No confronto desses três interesses: sindicais, patronais e políticos, evidencia-se que o MAIO 68 francês relacionado ao movimento sindical influenciado pelo Partido Comunista, a despeito de sua aparente radicalidade, foi uma expressão empoderada do velho movimento social distributivo (aumento de salário, redução da jornada e espaço politico de aprofundamento da influência sindical)e que nada tem a ver com os novos movimento sociais identitários que se alimentam do conflitos na esfera dos relacionamentos entre pessoas e estados que no imaginário de 68 estão entre suas causas e desdobramentos.
O segundo núcleo narrativo expressa os benefícios (e que é que se pode falar em benefício) da memória da Argélia, quando as forças repressivas utilizaram armas e fogo, cujo trauma funciona como uma interdição ao uso de tal tipo de repressão no Maio de 68. Embora, tenha-se que considerar que na Argélia a força bruta foi utilizada contra o “outro”, enquanto que em Maio de 68 ela seria utilizado contra os próprios franceses, a exemplo do filho do Chefe da Política de Paris. A ausência de tal trauma libera, por exemplo, a selvageria em potencial do Prefeito de Nantes, felizmente, contida institucionalmente. De forma que o contraste entre Maurice Grimaud, Chefe da Polícia de Paris e o Prefeito de Nantes, nos permite vislumbrar a importância de ter-se a pessoa certa, no lugar certo.
O terceiro núcleo narrativo é estabelecido a partir das duas intervenções do General Charles André Joseph Marie de Gaulle. A primeira a esquerda, com sua proposta progressista de referendo para se institucionalizar a “participação” e, em consequência a horizontalização das relações de poder, uma das bandeiras de Maio 68. A segunda a direita, partir da magnificação da sua presença na vida política francesa por meio do seu “desaparecimento”, fazendo emergir o medo, até então contida pela presença protetora do General, de forma que sua volta com um discurso anticomunista e nacionalista, reinstaura no imaginário parisiense o papel da Republica e a centralidade do poder presidencial, deslocando as fantasias utópicas, não devidamente trabalhadas no documentário para a esfera individual.(1)

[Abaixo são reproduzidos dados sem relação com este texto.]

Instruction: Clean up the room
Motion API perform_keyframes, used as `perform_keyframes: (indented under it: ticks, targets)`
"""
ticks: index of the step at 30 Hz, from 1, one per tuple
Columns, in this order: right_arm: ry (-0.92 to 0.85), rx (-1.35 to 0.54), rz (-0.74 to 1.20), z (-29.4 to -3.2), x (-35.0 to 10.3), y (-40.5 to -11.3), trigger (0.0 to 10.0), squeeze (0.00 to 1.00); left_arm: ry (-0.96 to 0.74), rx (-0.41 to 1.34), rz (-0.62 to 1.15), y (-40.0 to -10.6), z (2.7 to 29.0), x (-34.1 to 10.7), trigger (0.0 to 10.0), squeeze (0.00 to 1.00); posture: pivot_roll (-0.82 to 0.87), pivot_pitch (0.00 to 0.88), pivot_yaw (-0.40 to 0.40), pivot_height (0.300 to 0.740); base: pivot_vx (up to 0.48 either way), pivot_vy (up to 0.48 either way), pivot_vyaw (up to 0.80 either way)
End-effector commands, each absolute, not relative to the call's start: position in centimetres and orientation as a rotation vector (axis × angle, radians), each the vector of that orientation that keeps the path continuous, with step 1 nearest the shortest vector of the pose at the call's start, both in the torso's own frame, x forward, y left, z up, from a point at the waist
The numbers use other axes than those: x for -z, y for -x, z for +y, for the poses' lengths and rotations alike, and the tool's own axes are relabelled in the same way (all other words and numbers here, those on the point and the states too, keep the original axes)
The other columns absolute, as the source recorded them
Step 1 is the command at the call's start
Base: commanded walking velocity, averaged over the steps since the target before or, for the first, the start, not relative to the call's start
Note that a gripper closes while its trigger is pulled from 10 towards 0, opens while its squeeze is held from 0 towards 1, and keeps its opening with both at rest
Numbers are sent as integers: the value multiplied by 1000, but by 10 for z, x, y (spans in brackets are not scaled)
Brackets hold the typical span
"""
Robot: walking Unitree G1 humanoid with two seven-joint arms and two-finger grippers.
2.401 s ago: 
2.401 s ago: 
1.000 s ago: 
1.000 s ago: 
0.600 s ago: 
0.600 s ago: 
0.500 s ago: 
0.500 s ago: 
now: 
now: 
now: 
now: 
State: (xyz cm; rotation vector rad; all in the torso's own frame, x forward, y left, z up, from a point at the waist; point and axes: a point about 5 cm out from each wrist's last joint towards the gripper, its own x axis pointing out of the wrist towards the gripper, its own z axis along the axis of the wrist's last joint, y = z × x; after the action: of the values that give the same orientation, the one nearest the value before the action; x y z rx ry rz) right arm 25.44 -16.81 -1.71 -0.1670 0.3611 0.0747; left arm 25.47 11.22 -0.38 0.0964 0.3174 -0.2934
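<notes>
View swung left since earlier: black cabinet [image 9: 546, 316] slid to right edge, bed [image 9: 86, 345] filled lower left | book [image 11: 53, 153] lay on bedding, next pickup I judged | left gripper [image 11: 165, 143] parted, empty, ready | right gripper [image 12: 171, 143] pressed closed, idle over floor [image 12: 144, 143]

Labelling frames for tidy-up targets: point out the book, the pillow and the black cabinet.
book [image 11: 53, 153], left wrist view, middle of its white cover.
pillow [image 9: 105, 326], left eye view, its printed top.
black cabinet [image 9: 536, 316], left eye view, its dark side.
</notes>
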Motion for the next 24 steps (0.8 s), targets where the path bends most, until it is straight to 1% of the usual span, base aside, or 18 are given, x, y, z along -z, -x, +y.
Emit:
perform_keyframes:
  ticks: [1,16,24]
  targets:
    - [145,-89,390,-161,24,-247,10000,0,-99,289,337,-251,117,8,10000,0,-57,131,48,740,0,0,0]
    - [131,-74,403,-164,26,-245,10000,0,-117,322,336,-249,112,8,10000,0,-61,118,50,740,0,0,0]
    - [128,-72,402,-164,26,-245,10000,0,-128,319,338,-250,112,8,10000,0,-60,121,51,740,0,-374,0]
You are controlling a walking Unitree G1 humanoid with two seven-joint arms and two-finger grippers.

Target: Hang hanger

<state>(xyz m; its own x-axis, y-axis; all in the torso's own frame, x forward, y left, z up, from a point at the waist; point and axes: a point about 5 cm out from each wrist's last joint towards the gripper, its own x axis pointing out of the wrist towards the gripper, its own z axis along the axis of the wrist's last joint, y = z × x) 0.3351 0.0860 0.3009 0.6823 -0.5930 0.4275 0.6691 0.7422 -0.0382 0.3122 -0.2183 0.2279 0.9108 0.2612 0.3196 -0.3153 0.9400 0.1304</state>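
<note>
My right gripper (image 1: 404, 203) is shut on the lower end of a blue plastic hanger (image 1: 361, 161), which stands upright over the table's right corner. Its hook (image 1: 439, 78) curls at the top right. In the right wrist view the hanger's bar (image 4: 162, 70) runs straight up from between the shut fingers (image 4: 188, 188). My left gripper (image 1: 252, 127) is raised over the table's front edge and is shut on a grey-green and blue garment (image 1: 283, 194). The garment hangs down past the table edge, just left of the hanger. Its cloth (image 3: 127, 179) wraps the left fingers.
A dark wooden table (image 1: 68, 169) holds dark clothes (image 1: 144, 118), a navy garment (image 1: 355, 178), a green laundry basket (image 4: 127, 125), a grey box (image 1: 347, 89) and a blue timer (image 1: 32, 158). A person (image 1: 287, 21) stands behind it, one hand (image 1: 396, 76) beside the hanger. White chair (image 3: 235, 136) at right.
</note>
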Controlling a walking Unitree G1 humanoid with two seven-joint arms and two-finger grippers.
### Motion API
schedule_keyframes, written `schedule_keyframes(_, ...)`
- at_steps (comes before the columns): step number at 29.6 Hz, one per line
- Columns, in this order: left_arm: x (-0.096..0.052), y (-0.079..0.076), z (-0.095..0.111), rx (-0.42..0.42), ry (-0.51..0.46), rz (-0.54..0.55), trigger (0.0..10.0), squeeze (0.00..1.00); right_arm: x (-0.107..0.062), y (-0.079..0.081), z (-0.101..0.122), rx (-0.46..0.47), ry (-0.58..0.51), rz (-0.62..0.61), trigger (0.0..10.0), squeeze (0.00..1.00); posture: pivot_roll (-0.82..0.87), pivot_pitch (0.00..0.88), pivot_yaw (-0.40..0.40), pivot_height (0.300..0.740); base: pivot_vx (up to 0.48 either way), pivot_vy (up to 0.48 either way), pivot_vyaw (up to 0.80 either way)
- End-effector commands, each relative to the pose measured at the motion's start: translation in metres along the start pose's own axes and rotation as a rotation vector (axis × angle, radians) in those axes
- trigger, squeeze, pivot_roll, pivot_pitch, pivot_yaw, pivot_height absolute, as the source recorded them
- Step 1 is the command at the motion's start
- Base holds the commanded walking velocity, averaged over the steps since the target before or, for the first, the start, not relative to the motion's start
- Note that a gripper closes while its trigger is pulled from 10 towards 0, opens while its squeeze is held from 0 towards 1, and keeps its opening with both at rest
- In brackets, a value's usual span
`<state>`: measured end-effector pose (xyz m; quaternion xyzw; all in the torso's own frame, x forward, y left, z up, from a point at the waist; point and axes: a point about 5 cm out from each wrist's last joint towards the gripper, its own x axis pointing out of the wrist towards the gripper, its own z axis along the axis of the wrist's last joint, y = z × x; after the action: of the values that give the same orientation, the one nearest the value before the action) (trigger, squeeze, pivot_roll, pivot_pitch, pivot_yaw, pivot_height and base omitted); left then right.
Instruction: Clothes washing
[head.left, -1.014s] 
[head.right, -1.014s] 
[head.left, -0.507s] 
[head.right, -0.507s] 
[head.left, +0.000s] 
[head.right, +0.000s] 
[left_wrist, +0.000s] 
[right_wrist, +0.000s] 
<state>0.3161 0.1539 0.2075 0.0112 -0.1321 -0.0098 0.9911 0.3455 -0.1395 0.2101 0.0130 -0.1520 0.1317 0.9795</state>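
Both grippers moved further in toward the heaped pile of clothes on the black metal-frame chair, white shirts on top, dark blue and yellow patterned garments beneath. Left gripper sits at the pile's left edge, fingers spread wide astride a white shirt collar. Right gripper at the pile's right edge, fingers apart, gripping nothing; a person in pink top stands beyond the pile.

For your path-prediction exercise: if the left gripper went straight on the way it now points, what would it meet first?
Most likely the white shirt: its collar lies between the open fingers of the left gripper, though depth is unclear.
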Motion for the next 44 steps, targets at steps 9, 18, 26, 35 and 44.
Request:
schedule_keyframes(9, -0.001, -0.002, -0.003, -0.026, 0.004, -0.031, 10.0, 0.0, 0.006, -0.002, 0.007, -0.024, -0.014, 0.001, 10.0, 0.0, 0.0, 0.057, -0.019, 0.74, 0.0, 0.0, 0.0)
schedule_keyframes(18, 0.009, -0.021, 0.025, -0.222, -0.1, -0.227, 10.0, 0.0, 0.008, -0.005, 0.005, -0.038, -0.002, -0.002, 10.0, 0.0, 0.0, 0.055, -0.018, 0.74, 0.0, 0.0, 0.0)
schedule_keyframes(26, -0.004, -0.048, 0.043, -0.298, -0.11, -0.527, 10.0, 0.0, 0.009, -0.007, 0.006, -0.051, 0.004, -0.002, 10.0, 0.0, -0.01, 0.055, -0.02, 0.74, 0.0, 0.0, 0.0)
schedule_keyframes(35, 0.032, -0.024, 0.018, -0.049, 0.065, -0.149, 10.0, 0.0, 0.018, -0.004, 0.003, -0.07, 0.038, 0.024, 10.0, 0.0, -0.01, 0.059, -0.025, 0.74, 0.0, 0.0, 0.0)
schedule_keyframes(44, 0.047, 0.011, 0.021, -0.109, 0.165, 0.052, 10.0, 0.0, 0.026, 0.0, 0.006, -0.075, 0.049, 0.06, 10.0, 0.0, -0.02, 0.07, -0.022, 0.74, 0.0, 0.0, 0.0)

Enfim, um filme comprometido com a restauração da normalidade e que considera, de forma implícita, as fantasias utópicas como espectros que rondam o legado de 68 de Maio, o que para muitos outros é a própria essência desse movimento e, que paradoxalmente foi vocalizada no filme pelo General De Gaulle com seu participacionismo.
NOTAS
(1)Para detalhes sobre a diversas interpretações da performance exitosa de De Gaulle consultar LÓPEZ, Pablo Pérez, (2018)La Chienlit C´est Lui ! de Gaulle Ante Mayo de !968 IN ARBOR Ciencia, Pensamiento y Cultura, 2018, v. 194–787.